*** Begin section ***
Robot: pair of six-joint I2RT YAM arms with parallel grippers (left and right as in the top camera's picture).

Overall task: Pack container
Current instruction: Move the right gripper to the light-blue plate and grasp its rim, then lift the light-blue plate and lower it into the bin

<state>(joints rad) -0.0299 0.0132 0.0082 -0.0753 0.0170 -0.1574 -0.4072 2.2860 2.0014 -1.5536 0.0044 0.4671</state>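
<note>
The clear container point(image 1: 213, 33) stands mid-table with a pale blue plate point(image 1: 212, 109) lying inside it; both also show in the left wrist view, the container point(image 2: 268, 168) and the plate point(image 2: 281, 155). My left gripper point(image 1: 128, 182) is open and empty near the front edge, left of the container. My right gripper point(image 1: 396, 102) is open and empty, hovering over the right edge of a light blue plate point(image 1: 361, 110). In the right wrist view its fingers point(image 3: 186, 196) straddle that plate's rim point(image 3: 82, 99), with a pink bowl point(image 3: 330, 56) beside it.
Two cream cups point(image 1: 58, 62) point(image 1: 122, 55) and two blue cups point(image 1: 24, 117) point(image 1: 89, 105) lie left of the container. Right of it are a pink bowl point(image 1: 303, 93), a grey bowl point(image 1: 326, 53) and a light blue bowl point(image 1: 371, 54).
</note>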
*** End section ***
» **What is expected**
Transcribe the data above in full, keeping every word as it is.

» **Task solution**
Robot: pair of six-joint I2RT YAM arms with parallel grippers (left and right as in the top camera's picture).

Overall task: Pack container
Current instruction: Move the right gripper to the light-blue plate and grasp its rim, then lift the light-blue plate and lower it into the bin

<state>(joints rad) -0.0299 0.0132 0.0082 -0.0753 0.0170 -0.1574 -0.4072 2.2860 2.0014 -1.5536 0.0044 0.4671</state>
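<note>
The clear container point(image 1: 213, 33) stands mid-table with a pale blue plate point(image 1: 212, 109) lying inside it; both also show in the left wrist view, the container point(image 2: 268, 168) and the plate point(image 2: 281, 155). My left gripper point(image 1: 128, 182) is open and empty near the front edge, left of the container. My right gripper point(image 1: 396, 102) is open and empty, hovering over the right edge of a light blue plate point(image 1: 361, 110). In the right wrist view its fingers point(image 3: 186, 196) straddle that plate's rim point(image 3: 82, 99), with a pink bowl point(image 3: 330, 56) beside it.
Two cream cups point(image 1: 58, 62) point(image 1: 122, 55) and two blue cups point(image 1: 24, 117) point(image 1: 89, 105) lie left of the container. Right of it are a pink bowl point(image 1: 303, 93), a grey bowl point(image 1: 326, 53) and a light blue bowl point(image 1: 371, 54).
</note>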

This concludes the output.